• WORK INSTRUCTION: Copy nothing but the lines from the line with "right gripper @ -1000" to the end of the records, retyped exactly. Pictures stay out.
——
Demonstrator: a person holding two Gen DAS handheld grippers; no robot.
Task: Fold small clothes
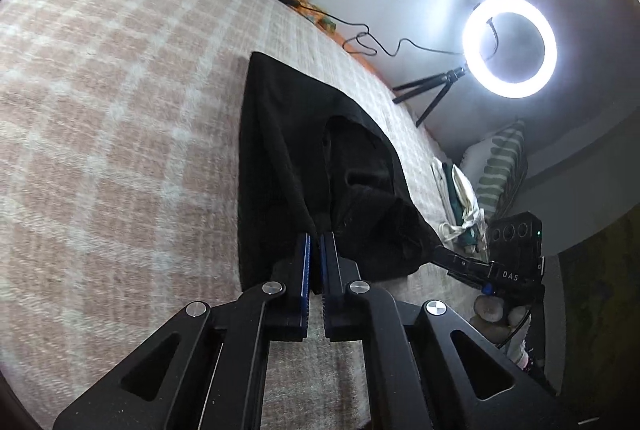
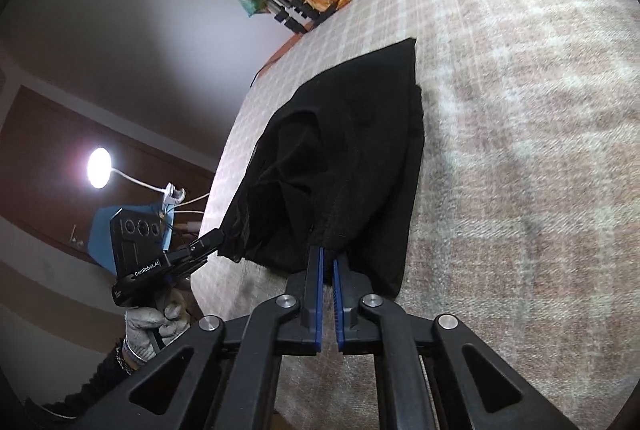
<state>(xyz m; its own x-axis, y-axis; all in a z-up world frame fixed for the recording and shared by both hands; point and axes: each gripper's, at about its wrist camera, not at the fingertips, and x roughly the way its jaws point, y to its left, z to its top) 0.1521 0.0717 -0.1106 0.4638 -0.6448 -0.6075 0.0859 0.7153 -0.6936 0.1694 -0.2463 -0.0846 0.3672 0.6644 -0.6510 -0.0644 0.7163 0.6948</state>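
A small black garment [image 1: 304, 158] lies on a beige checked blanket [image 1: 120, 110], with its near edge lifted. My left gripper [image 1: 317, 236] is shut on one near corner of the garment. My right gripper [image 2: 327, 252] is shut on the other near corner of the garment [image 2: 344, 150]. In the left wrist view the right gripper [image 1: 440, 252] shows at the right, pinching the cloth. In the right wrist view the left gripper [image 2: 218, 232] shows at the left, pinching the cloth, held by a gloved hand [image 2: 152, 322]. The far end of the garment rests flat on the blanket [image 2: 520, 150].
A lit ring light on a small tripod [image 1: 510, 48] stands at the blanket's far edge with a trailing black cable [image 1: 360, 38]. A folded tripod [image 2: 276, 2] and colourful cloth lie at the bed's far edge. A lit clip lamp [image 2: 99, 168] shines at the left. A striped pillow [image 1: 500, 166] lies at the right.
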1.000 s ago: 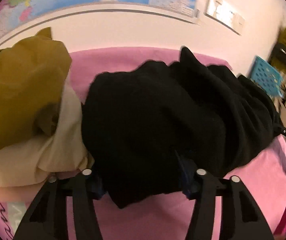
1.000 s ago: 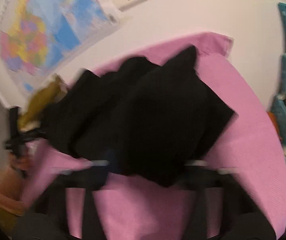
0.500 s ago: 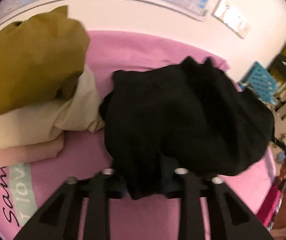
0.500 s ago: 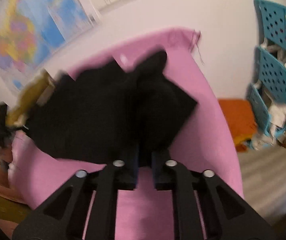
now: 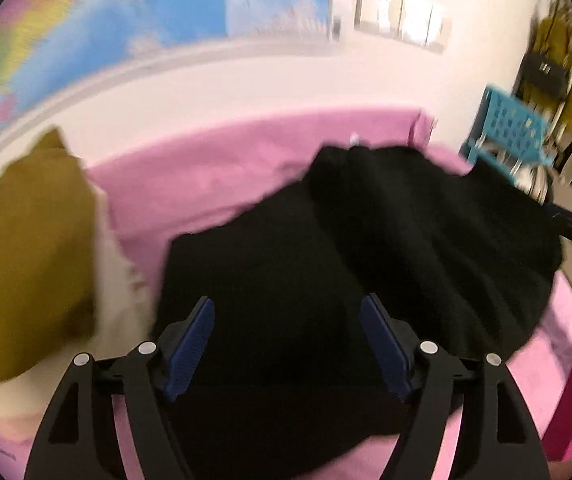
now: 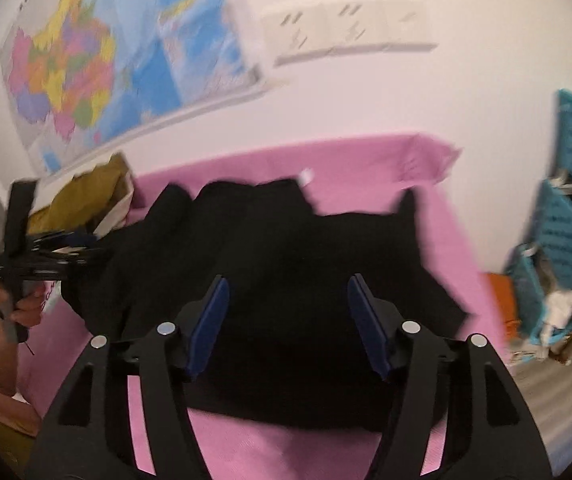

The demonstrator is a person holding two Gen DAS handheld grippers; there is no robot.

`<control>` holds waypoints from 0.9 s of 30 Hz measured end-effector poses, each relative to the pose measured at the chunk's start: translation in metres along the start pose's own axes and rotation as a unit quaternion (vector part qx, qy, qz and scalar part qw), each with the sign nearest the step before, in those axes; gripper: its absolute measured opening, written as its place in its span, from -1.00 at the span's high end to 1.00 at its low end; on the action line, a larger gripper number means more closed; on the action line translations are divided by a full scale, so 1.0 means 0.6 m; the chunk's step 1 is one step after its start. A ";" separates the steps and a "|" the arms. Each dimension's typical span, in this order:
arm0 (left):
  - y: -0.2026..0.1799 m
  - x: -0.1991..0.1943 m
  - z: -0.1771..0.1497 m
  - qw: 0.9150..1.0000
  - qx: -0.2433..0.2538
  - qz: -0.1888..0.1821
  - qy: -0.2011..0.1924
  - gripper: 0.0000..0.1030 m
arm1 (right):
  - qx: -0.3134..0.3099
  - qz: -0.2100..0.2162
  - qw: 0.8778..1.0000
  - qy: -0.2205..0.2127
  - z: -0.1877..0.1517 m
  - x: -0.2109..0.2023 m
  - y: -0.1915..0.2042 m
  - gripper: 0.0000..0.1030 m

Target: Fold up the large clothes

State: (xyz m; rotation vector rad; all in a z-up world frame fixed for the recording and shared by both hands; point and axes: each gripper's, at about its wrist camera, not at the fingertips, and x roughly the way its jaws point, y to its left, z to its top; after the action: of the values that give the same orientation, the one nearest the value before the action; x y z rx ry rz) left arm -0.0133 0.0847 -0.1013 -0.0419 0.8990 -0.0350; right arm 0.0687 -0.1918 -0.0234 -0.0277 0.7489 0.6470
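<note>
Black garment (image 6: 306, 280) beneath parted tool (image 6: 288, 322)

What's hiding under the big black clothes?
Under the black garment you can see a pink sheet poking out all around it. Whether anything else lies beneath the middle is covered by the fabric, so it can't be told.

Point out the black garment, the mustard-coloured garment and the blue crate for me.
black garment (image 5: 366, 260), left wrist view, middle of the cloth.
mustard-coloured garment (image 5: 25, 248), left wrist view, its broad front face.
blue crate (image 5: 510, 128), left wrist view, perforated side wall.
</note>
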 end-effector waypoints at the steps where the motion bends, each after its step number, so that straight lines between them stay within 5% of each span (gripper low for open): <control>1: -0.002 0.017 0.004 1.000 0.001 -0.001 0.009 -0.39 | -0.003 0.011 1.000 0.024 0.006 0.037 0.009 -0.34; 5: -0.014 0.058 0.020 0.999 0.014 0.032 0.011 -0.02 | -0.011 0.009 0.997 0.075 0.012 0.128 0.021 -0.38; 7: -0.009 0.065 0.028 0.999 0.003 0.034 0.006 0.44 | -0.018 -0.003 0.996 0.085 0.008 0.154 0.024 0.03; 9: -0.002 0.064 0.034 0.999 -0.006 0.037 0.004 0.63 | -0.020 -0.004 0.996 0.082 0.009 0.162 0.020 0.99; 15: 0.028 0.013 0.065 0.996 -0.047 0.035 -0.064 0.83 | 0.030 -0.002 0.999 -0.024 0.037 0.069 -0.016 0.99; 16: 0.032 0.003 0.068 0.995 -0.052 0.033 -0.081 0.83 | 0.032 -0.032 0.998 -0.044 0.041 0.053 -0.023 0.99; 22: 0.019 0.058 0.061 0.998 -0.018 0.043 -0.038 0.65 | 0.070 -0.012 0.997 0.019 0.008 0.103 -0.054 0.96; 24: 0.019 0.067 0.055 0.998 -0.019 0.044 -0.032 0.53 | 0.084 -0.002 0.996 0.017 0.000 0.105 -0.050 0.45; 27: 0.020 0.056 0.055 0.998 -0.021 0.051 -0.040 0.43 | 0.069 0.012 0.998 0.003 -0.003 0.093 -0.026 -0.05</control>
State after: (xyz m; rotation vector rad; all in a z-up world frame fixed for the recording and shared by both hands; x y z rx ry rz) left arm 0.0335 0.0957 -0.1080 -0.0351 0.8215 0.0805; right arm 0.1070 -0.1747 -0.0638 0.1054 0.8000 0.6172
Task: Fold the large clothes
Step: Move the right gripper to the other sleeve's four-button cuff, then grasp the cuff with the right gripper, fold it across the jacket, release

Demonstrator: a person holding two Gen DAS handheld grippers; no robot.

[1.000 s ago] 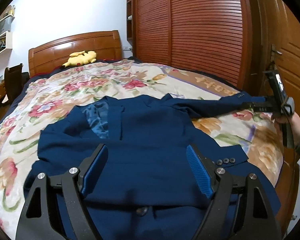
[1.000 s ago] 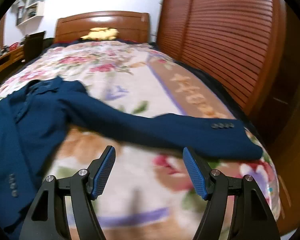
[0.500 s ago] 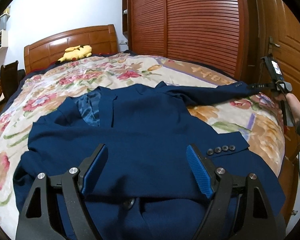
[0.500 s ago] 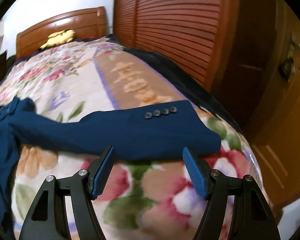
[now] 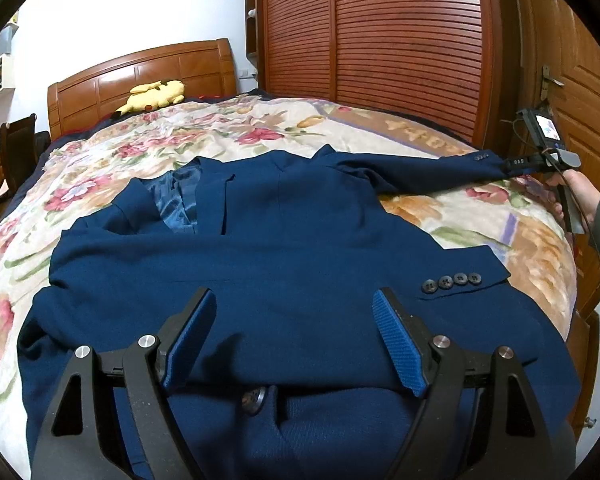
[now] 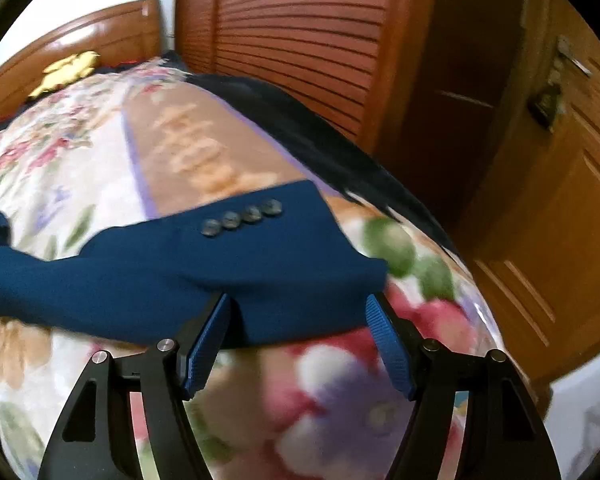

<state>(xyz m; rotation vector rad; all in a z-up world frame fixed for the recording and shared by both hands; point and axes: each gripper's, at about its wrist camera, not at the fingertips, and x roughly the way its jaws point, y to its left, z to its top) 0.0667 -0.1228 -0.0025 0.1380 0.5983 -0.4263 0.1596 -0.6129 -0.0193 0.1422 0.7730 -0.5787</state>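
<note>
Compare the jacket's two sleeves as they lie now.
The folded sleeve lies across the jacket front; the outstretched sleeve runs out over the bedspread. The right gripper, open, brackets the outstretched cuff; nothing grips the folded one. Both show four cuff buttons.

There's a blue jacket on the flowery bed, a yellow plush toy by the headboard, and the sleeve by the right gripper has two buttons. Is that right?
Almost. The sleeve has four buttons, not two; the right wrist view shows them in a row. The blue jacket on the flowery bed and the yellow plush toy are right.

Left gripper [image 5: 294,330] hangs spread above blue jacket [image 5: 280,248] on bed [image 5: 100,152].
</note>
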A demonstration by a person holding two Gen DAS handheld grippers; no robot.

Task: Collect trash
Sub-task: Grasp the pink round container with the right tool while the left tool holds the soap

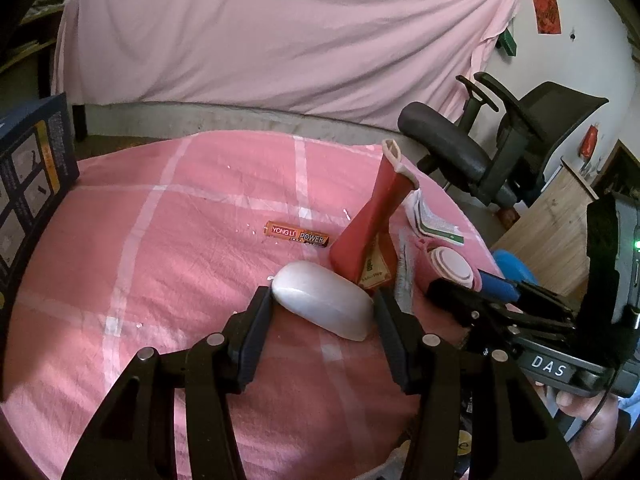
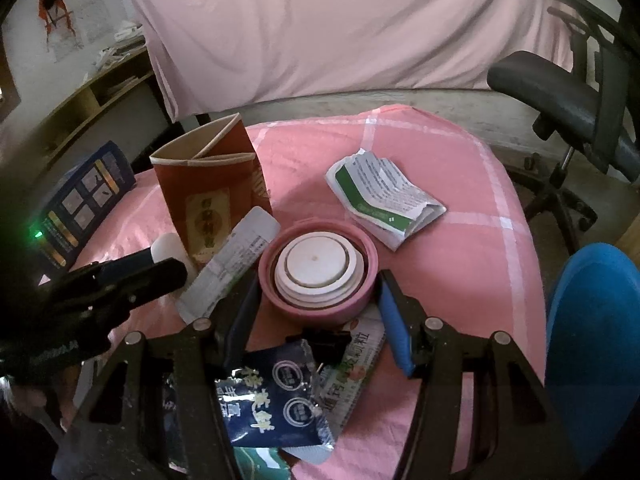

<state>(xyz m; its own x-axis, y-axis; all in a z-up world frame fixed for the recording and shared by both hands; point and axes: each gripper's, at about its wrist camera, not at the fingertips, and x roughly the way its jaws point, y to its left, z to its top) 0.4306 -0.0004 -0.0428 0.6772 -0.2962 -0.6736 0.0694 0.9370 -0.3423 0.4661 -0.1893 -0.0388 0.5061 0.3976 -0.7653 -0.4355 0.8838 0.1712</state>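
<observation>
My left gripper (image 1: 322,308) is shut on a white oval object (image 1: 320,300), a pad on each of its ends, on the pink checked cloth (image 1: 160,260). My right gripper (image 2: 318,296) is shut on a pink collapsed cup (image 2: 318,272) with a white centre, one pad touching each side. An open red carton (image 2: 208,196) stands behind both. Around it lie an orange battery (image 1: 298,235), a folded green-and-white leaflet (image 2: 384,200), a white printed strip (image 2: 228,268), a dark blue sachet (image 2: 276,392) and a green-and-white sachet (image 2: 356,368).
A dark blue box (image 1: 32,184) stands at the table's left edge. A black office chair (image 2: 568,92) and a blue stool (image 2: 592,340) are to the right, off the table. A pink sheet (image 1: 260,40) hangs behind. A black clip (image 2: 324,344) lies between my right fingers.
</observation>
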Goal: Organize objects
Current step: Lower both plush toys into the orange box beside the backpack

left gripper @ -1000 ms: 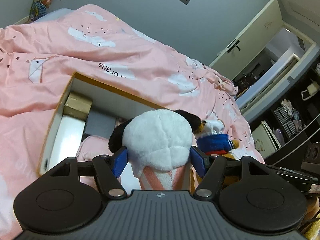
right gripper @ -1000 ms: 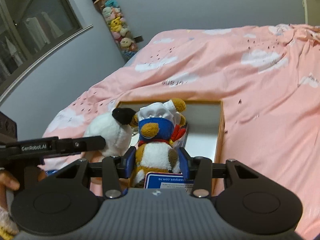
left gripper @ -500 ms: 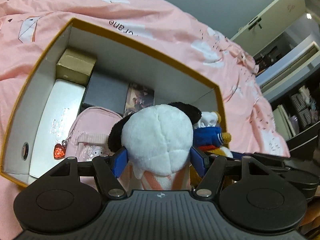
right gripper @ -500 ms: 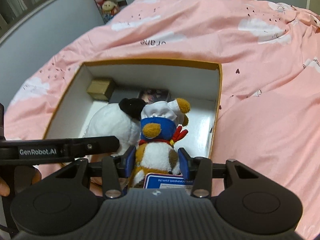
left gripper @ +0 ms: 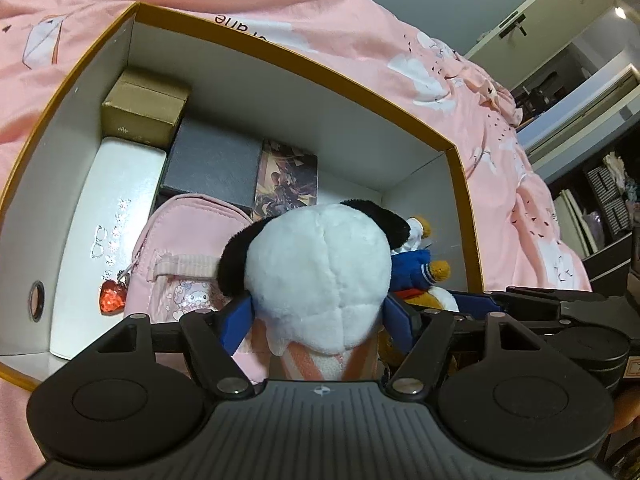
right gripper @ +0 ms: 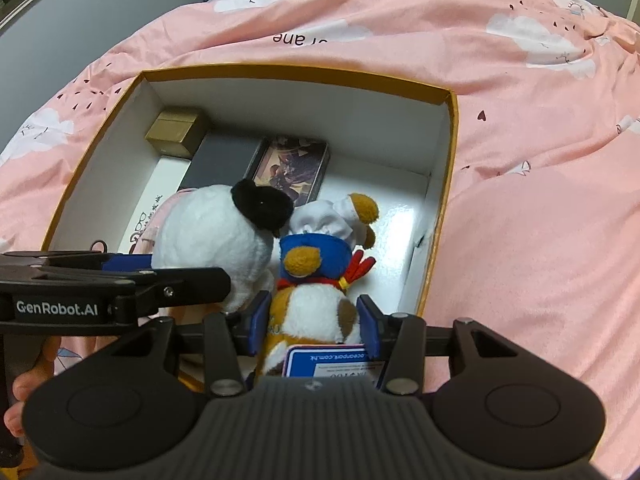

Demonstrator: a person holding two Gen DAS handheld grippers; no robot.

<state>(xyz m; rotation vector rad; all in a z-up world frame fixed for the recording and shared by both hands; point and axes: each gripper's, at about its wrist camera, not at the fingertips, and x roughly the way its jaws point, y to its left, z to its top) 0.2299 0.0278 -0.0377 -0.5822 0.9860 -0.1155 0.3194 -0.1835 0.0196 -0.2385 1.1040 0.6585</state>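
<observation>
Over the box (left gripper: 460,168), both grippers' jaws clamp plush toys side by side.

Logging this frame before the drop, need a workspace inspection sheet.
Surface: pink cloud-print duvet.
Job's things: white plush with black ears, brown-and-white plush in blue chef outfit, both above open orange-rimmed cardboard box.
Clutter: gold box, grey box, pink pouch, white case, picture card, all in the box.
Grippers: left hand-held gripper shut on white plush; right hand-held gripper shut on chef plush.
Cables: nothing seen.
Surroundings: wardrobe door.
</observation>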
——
• ANSWER BOX:
right gripper @ -1000 ms: 
left gripper @ -500 ms: 
right gripper @ -500 ms: 
left gripper @ +0 ms: 
right gripper @ +0 ms: 

Demonstrator: a person holding two Gen DAS handheld grippers; no robot.

<state>(xyz m; rotation vector rad; all in a z-up world frame fixed for the recording and shared by both hands; point and axes: each gripper's, at about its wrist camera, not at the fingertips, and x roughly the way its jaws point, y to its left, z to its top) 0.2299 0.0278 -0.0377 -0.5822 0.9860 -0.1155 0.3194 -0.1835 0.0196 -0.2385 1.1040 0.6585</state>
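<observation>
Over the box (left gripper: 460,168), both grippers' jaws clamp plush toys side by side.

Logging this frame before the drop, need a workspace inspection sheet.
Surface: pink cloud-print duvet.
Job's things: white plush with black ears, brown-and-white plush in blue chef outfit, both above open orange-rimmed cardboard box.
Clutter: gold box, grey box, pink pouch, white case, picture card, all in the box.
Grippers: left hand-held gripper shut on white plush; right hand-held gripper shut on chef plush.
Cables: nothing seen.
Surroundings: wardrobe door.
</observation>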

The required output has been given.